В истории русской религиозной философии Соловьев значим не только своими конкретными построениями, но и гораздо серьезнее – обозначением самого круга тем, вопросов, предметов размышления. Через него в русскую мысль приходят такие ключевые темы размышлений последующих десятилетий, как «Душа Мира», «София», «свободная теократия», он первым заговорил о религиозно-философских проблемах пола, любви и телесности – без него трудно представить если не само существование, то успех первого русского специального философского журнала, «Вопросы философии и психологии», он приучил некоторую, не очень большую, но значимую интеллектуально часть русской молодежи задумываться над такими вопросами, которые ранее считались недостойными обсуждения, или думать над ними так, как они никогда не смогли бы без него, не осмелились бы.

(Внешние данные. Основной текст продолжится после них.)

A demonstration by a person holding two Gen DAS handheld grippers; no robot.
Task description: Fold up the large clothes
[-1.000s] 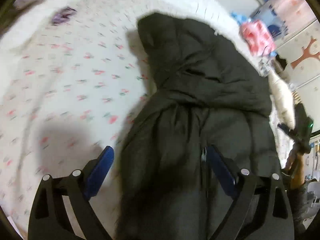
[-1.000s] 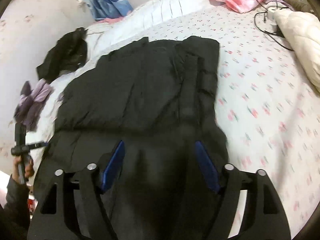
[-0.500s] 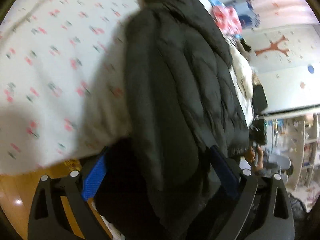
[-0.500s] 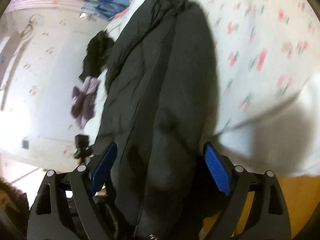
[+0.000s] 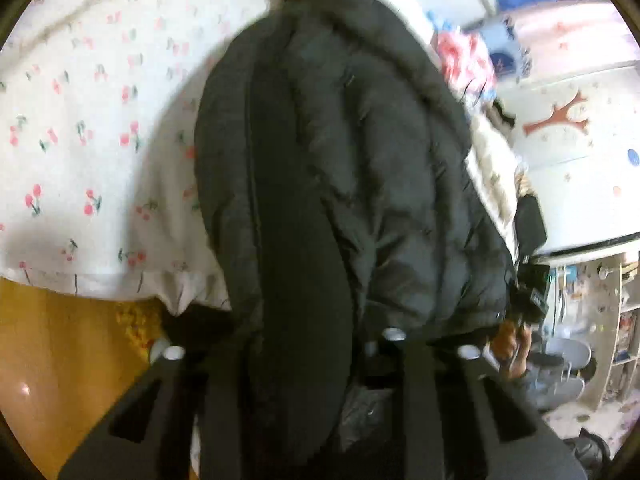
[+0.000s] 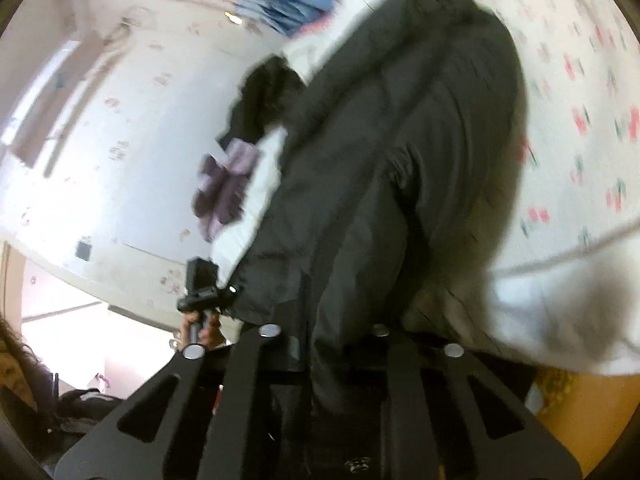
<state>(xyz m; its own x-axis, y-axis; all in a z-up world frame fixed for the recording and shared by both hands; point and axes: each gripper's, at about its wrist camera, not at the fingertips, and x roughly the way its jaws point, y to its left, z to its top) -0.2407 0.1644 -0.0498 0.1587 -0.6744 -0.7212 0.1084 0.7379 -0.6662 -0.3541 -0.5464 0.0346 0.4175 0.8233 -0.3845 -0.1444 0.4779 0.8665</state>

Без знания философского наследия Соловьева непонятна не только значительная часть современной ему и, в особенности, последующей русской философии – без него остается невнятной значительная и едва ли не лучшая часть русской поэзии серебряного века, многие страницы русской прозы и т. д. Его образы и темы вошли в самую плоть русской мысли, отзываясь и там, где не только мы не готовы их встретить, но и сам автор может не подозревать об их источнике. Соловьев написал много – и писал достаточно ясно, по условиям места и времени вынужденный, даже если бы у него не было к тому желания, обращаться к широкой публике, за отсутствием философского сообщества. Он обращался к читателю, резонно не подозревая у него наличия философской подготовки – все, что необходимо для понимания, он старался сам разъяснить в тексте. Но из всей череды созданных им работ одна из наиболее известных и заслуженно популярных это «Чтения о Богочеловечестве»: в них совсем молодой Соловьев, которому едва исполнилось 25 лет, дает по существу общий очерк своих идей – здесь они представлены сжато, выразительно и в борьбе с отвергаемыми им представлениями. В дальнейшем его мысль претерпит существенные перемены, вплоть до решительного пересмотра и отречения от многого из того, что он утверждал всю свою жизнь, в «Трех разговорах» (1900), однако лучшего введения в мысль Соловьева, чем его «Чтения…» – не существует, а без знания этой мысли мало что можно понять в русских спорах и беседах серебряного века.